With dials, gauges, pipes and pumps, the heart-lung machine is a plumber's paradise. The machine keeps people alive while their hearts and lungs are being replaced.
Things get complicated while the surgeons connect the heart to its plumbing.
installation requires special tools, some knowledge
8:40 a.m. Orange wires are emplaced on the new heart and connected to an external pacemaker. The device will ensure that the new heart beats quickly enough; it will be removed in a week or so if all goes well.
8:45 a.m. After an erratic start, the new heart starts beating inside a new body. Although it's not yet pumping blood, the beats get stronger and more organized with each passing minute.
9:15 a.m. The clamps are off, and the new heart is beating regularly, supplying blood to a body that has wanted a good blood supply for years. Despite just 90 minutes' sleep the night before, Starkey drops back in to check on his patient.
9:27 a.m. Reynolds starts sweating; his temperature passes 34 ° C. With the tension in the room receding, Sanju Balaram, the cardiac surgery fellow who helped Cochran, allows that "cutting a heart out and replacing it is not that hard." The hard part, she says, is deciding when a patient is sick enough to transplant -- and controlling the immune system afterwards. Indeed, downgrading the immune attack on the new heart (which is, after all, a foreign body) is critical. The goal is to dampen the immune response without shutting it down entirely, which would expose the patient to opportunistic infections like those that afflict AIDS patients.

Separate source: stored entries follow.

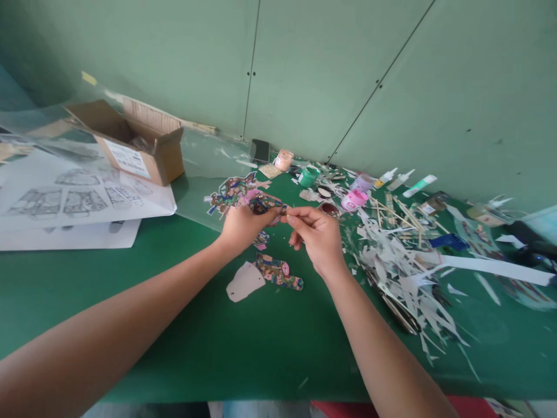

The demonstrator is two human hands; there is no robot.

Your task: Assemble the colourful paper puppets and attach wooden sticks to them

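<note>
My left hand (242,227) is closed on a colourful printed paper cutout (266,204), held just above the green table (183,325). Right beside it, my right hand (317,233) pinches the cutout's right end with thumb and fingertips; something very small may sit between them, too small to name. Below my hands lie another painted cutout piece (278,271) and a plain white cut shape (244,282). A larger painted cutout figure (232,191) rests on a clear plastic sheet (204,174) behind my left hand.
An open cardboard box (130,142) and printed line-drawing sheets (78,197) lie at the left. Paper scraps (400,261), sticks, scissors (394,307), small paint pots (308,176), glue bottles (400,180) and a pink container (354,199) crowd the right. A green wall stands behind.
</note>
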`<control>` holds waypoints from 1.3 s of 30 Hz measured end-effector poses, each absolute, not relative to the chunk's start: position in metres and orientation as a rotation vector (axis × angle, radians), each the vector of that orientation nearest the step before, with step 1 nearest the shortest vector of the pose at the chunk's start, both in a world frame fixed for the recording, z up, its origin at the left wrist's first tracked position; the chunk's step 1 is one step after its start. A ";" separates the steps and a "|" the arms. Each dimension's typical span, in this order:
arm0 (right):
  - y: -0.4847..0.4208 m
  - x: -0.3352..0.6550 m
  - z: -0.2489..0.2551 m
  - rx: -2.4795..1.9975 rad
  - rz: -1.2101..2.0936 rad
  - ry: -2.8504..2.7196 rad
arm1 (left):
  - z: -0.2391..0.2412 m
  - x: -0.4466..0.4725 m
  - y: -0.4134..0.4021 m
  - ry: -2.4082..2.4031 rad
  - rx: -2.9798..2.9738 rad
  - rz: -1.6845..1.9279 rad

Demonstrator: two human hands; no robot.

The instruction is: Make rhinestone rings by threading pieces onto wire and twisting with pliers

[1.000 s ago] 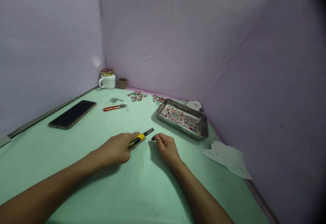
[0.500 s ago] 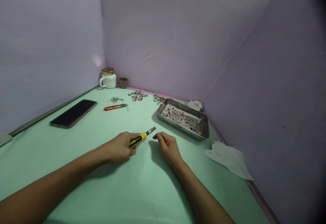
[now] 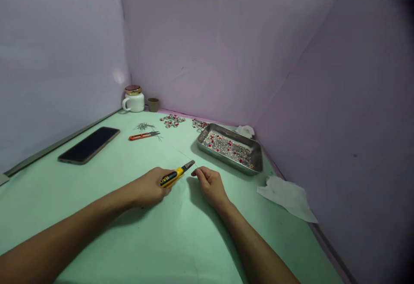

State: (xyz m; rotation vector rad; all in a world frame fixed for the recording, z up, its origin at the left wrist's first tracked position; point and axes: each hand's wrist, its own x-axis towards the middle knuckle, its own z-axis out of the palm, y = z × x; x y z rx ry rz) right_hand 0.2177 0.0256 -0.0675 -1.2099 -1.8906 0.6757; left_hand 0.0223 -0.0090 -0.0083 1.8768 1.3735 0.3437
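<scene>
My left hand (image 3: 149,187) is closed round a yellow and black utility knife (image 3: 173,175). Its short blade points up and to the right. My right hand (image 3: 210,184) rests on the green table (image 3: 129,232) just right of the blade tip. Its thumb and fingers are pinched on a thin thread (image 3: 183,153), which runs faintly up and to the left across the table. The blade tip sits close to the pinched fingers.
A steel tray (image 3: 257,157) of red and silver beads stands behind my right hand. Loose bead clusters (image 3: 172,121), orange thread snips (image 3: 144,135), a dark phone (image 3: 89,145), a white lidded mug (image 3: 133,99) and a small cup (image 3: 153,104) lie further back. Crumpled tissue (image 3: 286,192) is at the right.
Both hands stay together and shift only slightly; the knife blade has tilted a little upward. The view has drifted a bit to the right.
</scene>
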 end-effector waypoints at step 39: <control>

Most heart transplant patients take dozens of pills a day after the surgery. Later, Starkey, in an interview, notes that anti-rejection meds are adjusted after the operation to find a fine line of reduced but effective immune function.
9:50 a.m. The new heart "looks good," says Cochran, stretching his back after more than four hours of surgery. Mary Jensen, an OR nurse, wonders that surgeons can stay focused and on their feet for 10 to 12 hours at a time when it's needed. "I don't know how they do it," she says. The next hour is devoted to mop-op operations. Counting sponges. Removing tubes. Cauterizing bleeds. Installing tubes to allow the exit of blood and fluids, which will be removed in a week or so.
10:43 a.m. The spreader clamp is removed and heavy stainless-steel wires are passed between the ribs to rejoin Reynolds's sternum.
Forget nylon thread -- to sew the breastbone together, surgeons use heavy stainless steel wire. Wrinkles on skin are from the protective plastic coating placed before surgery.
The wire-twisting is akin to the way a farmer's builds fences, but it does pull the chest together and seize it tight.
11:15 a.m. The wires are twisted, and stitching of the skin begins. The operation has closed, in several senses, a gaping wound.
Chuck is still completely anaesthetized, but he has a new heart, and it's pumping blood.